Imaginem há 50, 100, 300 nos atrás, um padre assumir o direito dos fiéis (e infiéis) de decidir se é (ou não) legítimo o casamento entre pessoas do mesmo sexo! Já o casamento entre sexos opostos ter como opção o civil em contraposição ao religioso foi um trauma danado para a sociedade. Depois veio o flagelo do divórcio entre pessoas que Deus uniu ( e para sempre, como se sabe). E, entretanto, há cada vez mais gente a ter filhos fora do casamento.

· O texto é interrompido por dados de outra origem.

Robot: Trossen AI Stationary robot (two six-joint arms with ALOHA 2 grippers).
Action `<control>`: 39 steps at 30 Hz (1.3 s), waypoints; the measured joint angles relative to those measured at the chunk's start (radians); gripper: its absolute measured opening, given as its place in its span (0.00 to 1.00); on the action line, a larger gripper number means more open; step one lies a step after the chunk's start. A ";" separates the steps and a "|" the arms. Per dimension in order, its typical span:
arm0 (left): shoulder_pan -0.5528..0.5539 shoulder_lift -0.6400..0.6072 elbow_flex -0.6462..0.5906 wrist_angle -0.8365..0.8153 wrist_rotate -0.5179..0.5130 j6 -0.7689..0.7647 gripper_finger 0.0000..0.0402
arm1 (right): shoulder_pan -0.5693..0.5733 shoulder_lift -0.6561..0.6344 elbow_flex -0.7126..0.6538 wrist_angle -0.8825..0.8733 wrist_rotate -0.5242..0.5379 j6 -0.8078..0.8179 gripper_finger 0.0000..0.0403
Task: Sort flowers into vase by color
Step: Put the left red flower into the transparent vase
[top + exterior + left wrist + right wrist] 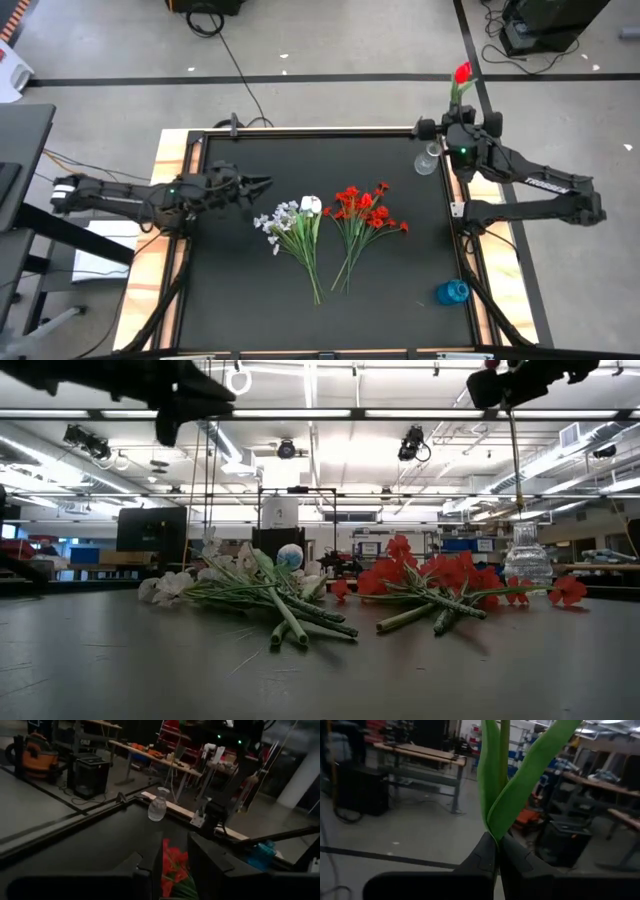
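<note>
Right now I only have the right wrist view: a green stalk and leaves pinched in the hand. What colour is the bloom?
Observer: Red. The high view shows the red flower, its bloom at the top of the stalk that the right hand grips.
Operator: Where's the vase from there?
Observer: The clear vase stands upright near the far right corner of the table. In the low view the stalk hangs just above it, not yet in.
Operator: Anything in it already?
Observer: No stems show in it. The other reds lie as a red bunch mid-table, beside the white bunch.
</note>
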 joint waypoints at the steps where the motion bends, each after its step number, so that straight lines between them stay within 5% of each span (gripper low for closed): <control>1: 0.000 0.026 0.021 -0.003 0.000 0.017 0.24 | -0.012 0.000 0.000 0.000 -0.012 0.000 0.04; 11: 0.013 0.180 0.150 0.001 0.001 0.090 0.24 | -0.102 -0.012 -0.055 -0.014 -0.078 0.087 0.04; 30: 0.046 0.186 0.155 0.008 0.000 0.046 0.24 | -0.134 -0.018 -0.270 -0.013 -0.074 0.332 0.11; 39: 0.045 0.186 0.155 0.008 0.000 0.018 0.24 | -0.197 -0.018 -0.370 -0.013 -0.238 0.476 0.14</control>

Se a Igreja Católica portuguesa tem aceite estes flagelos com resignação, a verdade é que não achou por bem referenda-los. A interrupção voluntária da gravidez foi a referendo e creio que nenhum padre defendeu essa consulta. Também é verdade que o padre-cura acima referido assinava o artigo na qualidade de vice-presidente duma associação de famílias (não sei se numerosas ou monoparentais, mas isso não é relevante).

Receio, portanto, que um destes dias apareça outro padre-cura a defender um referendo para decidir se os padres podem ou não casar.